## Exercise
Output only the lines of the entries that follow, starting at the one with "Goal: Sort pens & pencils" and running down to the one with "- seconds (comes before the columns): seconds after", both included and unchanged.

____ Data shown

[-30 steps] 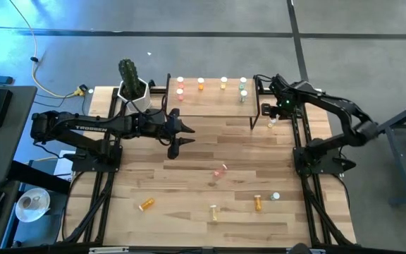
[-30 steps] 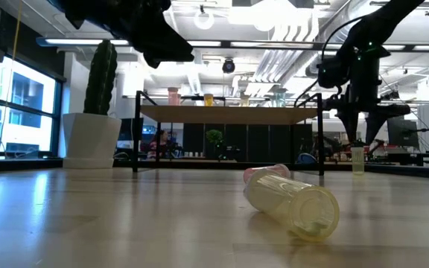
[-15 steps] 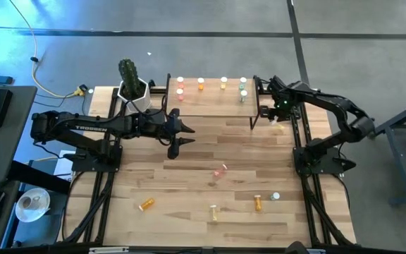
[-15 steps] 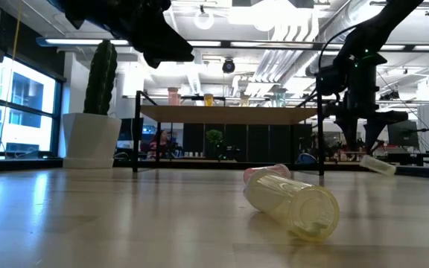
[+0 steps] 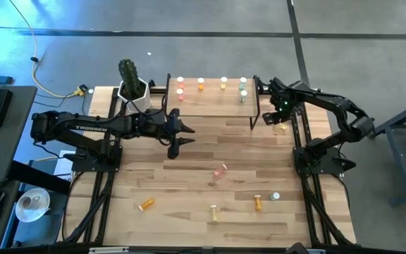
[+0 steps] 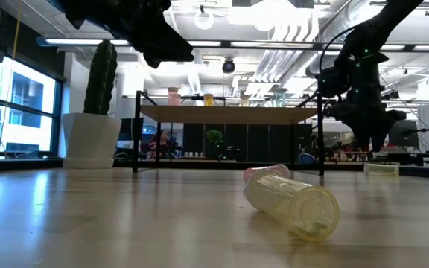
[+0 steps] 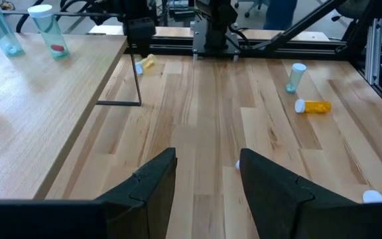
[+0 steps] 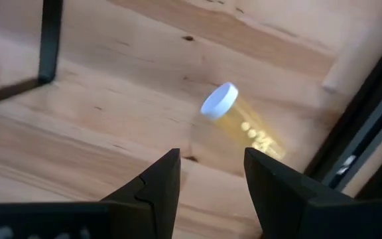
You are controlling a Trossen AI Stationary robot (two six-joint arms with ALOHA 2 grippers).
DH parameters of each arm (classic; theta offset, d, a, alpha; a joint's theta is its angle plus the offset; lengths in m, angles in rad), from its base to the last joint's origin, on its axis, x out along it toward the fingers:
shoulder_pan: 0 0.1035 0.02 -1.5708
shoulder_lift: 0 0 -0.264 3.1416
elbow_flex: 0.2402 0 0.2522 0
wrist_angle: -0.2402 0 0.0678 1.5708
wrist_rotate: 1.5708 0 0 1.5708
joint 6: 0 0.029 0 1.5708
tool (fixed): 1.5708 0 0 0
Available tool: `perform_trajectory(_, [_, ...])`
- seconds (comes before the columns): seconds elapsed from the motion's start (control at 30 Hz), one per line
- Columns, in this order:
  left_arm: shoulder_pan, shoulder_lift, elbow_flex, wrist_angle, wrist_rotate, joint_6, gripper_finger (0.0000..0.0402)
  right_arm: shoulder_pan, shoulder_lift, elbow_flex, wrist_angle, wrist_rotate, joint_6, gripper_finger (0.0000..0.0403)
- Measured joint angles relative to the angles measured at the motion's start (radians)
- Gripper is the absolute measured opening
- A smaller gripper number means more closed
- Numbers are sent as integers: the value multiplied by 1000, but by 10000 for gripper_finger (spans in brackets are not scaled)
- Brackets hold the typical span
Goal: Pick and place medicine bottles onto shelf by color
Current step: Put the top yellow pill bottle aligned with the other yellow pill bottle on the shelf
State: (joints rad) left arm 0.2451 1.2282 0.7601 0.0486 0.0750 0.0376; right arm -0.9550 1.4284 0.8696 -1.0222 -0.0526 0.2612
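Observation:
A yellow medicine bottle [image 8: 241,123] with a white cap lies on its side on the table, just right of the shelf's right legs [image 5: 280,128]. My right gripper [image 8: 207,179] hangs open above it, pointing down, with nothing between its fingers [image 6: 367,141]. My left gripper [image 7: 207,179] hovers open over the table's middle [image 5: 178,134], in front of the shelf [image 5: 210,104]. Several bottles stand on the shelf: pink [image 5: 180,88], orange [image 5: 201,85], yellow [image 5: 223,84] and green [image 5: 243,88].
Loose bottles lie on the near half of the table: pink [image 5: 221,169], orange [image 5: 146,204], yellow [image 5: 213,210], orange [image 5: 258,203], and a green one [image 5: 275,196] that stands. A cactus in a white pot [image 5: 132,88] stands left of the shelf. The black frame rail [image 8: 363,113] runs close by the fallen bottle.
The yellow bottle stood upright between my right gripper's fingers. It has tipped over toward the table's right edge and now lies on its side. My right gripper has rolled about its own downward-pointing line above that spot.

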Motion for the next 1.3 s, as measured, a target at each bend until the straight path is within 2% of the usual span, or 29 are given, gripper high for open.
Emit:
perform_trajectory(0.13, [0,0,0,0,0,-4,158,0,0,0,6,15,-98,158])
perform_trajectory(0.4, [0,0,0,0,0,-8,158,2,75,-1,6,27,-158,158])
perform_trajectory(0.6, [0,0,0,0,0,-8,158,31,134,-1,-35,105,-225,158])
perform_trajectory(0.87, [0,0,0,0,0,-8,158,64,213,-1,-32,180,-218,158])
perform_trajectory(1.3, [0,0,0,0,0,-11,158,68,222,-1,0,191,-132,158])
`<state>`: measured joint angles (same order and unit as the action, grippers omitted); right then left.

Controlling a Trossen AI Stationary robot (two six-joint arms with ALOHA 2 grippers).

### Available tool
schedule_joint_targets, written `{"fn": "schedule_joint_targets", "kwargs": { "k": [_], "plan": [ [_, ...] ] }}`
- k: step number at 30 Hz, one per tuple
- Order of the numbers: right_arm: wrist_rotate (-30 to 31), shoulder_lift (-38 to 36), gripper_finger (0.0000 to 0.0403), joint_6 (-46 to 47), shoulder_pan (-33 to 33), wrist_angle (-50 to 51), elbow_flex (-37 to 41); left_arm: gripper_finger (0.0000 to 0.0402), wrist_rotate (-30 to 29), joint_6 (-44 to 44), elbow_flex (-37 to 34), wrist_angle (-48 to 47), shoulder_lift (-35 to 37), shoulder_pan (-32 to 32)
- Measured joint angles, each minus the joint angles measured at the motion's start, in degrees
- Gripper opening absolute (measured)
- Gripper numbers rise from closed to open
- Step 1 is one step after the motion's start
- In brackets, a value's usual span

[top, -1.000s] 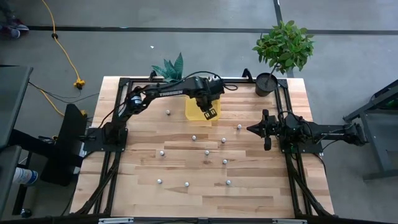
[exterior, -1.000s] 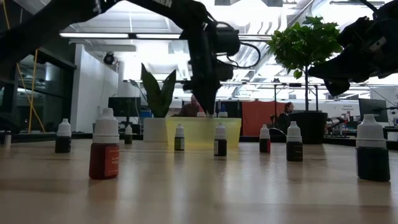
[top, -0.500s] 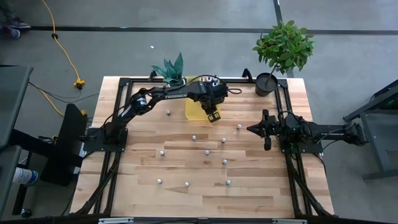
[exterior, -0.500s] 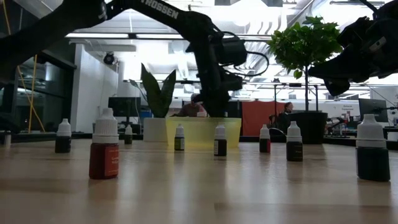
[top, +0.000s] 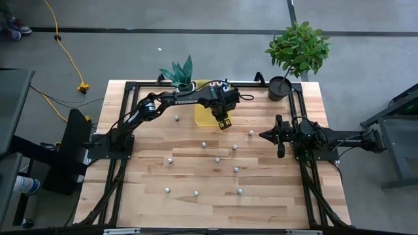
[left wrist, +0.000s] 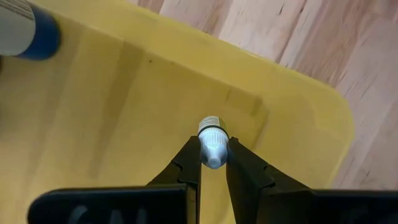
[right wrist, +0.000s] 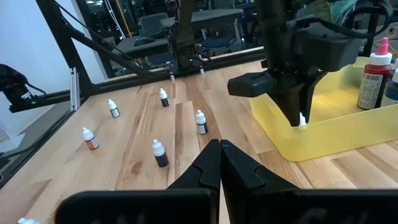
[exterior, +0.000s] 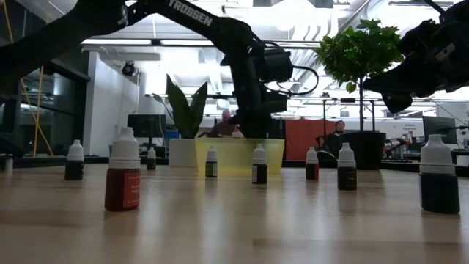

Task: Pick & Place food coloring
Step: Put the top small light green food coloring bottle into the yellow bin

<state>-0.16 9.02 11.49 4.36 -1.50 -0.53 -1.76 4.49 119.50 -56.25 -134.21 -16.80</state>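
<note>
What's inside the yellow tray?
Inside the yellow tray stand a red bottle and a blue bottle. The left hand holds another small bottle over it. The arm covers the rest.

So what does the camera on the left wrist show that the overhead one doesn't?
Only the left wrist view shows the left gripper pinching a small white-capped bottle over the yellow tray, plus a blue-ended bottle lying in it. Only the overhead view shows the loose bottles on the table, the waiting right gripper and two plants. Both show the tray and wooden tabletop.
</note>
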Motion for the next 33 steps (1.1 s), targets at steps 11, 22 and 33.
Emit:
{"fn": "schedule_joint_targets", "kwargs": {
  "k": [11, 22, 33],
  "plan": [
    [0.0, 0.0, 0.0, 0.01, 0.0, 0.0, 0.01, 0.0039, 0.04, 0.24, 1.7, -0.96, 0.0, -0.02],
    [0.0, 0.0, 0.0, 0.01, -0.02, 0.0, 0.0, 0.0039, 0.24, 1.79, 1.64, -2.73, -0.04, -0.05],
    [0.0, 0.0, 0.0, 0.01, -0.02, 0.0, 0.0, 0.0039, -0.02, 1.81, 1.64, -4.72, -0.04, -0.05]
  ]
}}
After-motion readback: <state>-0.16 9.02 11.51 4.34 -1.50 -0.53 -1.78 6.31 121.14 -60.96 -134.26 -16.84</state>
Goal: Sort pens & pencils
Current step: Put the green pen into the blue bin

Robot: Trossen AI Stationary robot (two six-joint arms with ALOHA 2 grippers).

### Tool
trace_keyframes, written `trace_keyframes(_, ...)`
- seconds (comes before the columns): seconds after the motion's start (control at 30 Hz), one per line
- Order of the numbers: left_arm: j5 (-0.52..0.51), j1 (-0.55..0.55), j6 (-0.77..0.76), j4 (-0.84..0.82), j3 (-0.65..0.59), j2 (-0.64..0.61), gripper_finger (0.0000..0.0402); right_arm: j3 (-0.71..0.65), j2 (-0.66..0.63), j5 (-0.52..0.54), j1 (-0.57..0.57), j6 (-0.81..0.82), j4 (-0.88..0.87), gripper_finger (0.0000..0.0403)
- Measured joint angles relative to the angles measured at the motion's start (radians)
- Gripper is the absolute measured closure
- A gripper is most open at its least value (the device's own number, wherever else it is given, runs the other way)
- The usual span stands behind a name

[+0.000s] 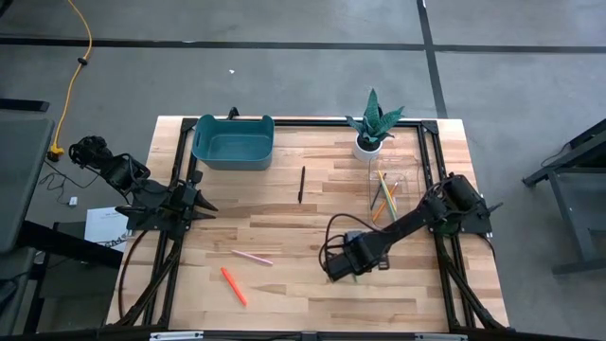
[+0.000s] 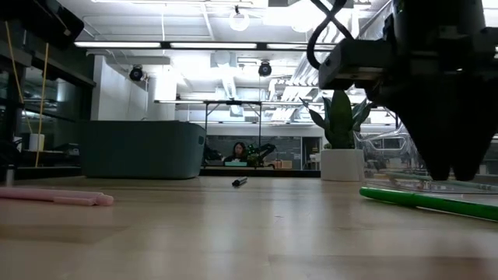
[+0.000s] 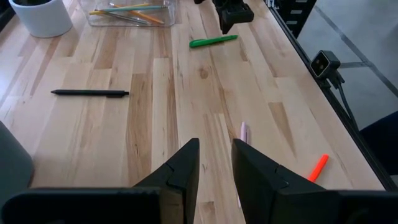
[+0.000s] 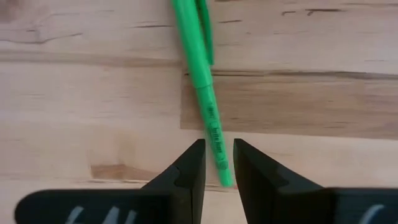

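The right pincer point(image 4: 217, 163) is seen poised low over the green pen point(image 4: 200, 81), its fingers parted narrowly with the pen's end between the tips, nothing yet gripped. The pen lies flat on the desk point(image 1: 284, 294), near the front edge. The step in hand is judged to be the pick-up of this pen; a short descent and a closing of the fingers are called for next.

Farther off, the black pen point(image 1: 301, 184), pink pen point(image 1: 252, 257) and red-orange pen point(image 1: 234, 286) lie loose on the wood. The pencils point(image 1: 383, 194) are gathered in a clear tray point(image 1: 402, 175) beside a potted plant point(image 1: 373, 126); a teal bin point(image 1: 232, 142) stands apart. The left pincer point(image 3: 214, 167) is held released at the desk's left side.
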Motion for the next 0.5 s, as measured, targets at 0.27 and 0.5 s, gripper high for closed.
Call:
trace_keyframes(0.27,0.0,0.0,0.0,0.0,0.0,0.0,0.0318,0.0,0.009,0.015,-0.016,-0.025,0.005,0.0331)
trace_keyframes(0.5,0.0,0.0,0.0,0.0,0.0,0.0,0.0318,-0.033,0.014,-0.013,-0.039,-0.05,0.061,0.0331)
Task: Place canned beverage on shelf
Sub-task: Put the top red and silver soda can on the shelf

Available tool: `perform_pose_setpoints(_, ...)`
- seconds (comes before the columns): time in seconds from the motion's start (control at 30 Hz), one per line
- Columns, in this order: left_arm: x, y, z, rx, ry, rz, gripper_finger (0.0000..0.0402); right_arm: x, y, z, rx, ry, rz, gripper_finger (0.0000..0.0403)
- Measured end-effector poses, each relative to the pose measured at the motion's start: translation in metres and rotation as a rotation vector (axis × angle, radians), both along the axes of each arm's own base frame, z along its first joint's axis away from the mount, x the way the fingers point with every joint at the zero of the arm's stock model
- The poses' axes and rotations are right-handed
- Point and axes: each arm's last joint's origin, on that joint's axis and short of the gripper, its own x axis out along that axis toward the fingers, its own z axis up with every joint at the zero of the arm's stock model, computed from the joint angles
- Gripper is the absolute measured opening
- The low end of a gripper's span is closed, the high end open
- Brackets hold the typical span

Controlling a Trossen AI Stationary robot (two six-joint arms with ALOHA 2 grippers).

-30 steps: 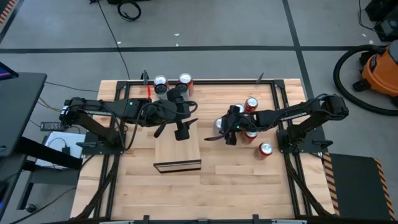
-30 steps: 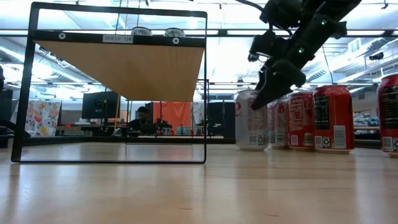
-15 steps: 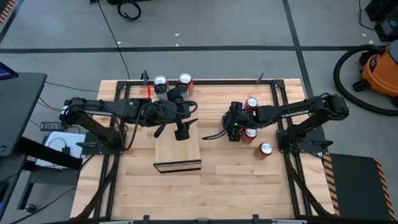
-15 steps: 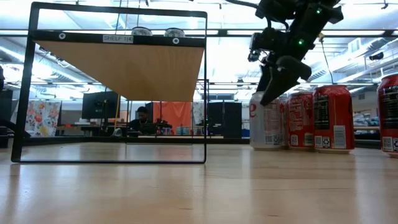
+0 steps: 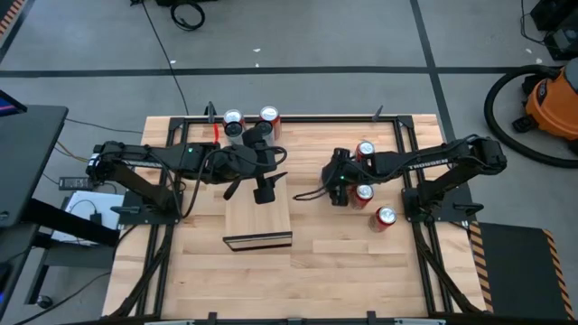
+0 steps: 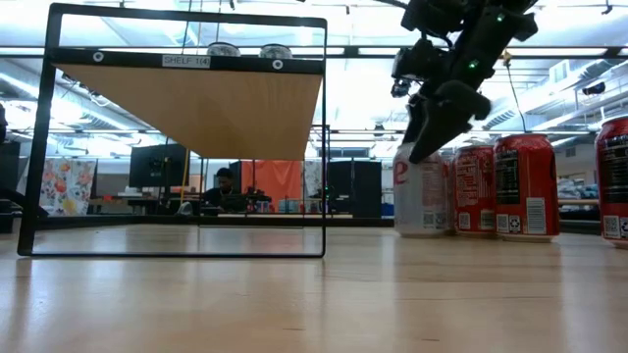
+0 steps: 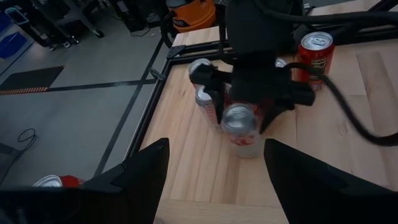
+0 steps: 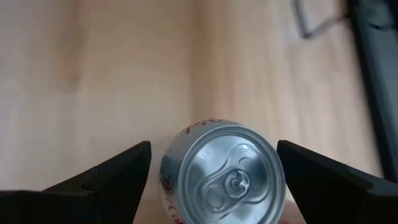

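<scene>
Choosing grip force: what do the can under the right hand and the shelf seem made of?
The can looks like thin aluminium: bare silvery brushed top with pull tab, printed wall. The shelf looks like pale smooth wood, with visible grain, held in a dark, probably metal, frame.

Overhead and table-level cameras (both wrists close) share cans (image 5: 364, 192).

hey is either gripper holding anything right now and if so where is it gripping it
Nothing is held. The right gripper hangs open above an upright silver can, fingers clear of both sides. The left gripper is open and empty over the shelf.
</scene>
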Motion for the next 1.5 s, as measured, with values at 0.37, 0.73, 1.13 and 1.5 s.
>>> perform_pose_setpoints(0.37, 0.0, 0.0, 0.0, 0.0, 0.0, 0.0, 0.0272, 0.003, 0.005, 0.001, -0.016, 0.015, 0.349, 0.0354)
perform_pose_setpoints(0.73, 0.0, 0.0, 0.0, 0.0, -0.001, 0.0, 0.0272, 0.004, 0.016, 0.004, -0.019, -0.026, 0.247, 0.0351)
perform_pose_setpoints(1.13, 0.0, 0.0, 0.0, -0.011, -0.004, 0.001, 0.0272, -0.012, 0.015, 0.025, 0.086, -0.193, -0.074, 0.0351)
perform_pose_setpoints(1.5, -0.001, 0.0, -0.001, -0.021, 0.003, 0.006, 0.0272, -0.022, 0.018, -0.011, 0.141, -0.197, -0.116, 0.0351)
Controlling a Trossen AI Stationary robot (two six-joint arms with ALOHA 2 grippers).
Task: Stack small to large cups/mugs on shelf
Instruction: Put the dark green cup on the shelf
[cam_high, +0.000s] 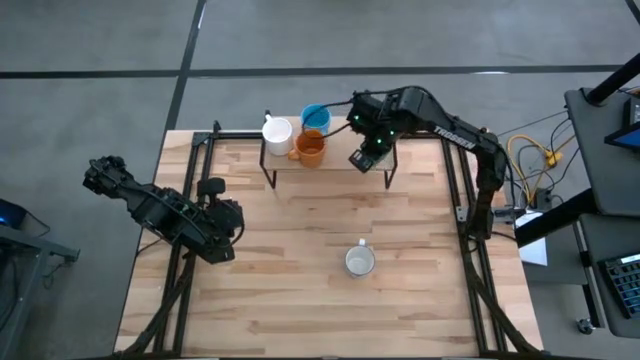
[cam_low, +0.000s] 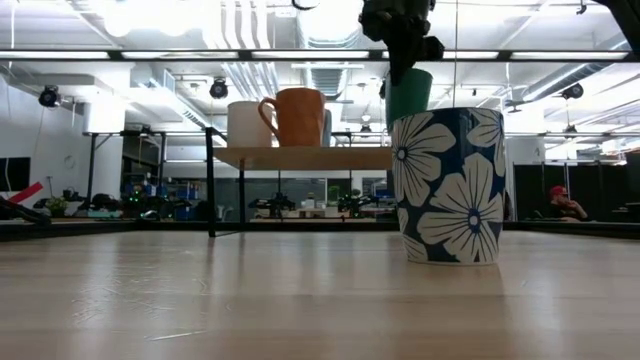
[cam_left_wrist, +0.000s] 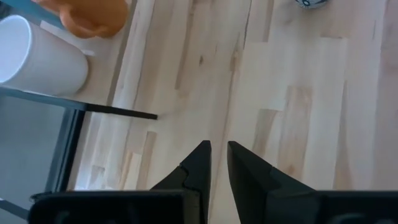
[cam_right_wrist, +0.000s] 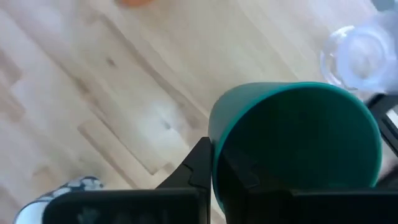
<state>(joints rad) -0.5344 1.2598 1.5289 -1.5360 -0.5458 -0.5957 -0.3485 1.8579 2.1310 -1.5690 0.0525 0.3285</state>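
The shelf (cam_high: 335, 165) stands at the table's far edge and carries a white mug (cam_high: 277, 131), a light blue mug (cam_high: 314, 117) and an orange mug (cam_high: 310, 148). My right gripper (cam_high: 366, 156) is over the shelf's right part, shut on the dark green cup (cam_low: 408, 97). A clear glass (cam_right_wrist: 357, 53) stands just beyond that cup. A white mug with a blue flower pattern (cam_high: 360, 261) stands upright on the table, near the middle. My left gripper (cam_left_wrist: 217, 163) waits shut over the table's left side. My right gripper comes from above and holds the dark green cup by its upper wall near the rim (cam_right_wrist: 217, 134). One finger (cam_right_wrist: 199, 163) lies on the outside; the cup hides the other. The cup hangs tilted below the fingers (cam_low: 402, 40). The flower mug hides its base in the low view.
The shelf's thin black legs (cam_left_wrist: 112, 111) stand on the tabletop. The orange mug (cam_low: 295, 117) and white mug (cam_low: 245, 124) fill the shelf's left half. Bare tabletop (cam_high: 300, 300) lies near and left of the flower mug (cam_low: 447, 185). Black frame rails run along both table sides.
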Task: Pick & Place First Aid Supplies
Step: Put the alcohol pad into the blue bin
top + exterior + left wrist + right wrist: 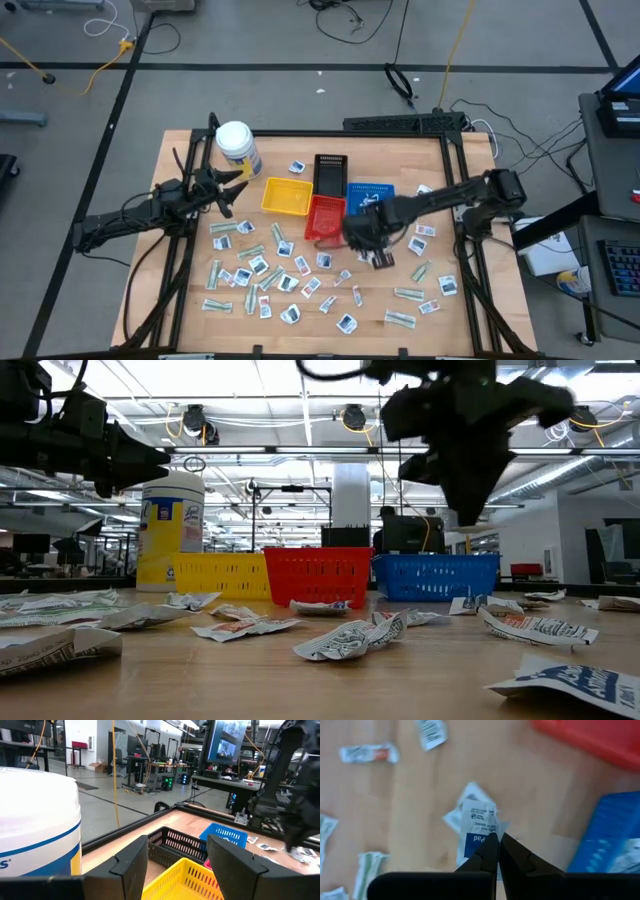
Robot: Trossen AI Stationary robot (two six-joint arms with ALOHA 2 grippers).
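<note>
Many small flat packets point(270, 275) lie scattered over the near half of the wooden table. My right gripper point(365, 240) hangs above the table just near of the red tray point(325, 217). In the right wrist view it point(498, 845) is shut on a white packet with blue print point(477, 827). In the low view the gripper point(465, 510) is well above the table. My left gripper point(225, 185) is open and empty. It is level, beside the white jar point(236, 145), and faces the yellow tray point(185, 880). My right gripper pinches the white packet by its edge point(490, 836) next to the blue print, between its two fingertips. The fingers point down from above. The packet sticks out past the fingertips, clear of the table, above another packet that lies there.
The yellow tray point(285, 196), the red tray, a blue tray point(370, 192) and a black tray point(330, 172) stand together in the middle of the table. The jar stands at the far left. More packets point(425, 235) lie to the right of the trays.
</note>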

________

## Response
Goal: Sort pens & pencils
Current step: Put the green pen into the blue bin

Robot: Trossen AI Stationary robot (two six-joint arms with ALOHA 2 grippers).

### Tool
trace_keyframes, written `trace_keyframes(_, ...)`
- seconds (comes before the columns): seconds after the motion's start (control at 30 Hz), one per line

The exercise requires no additional output.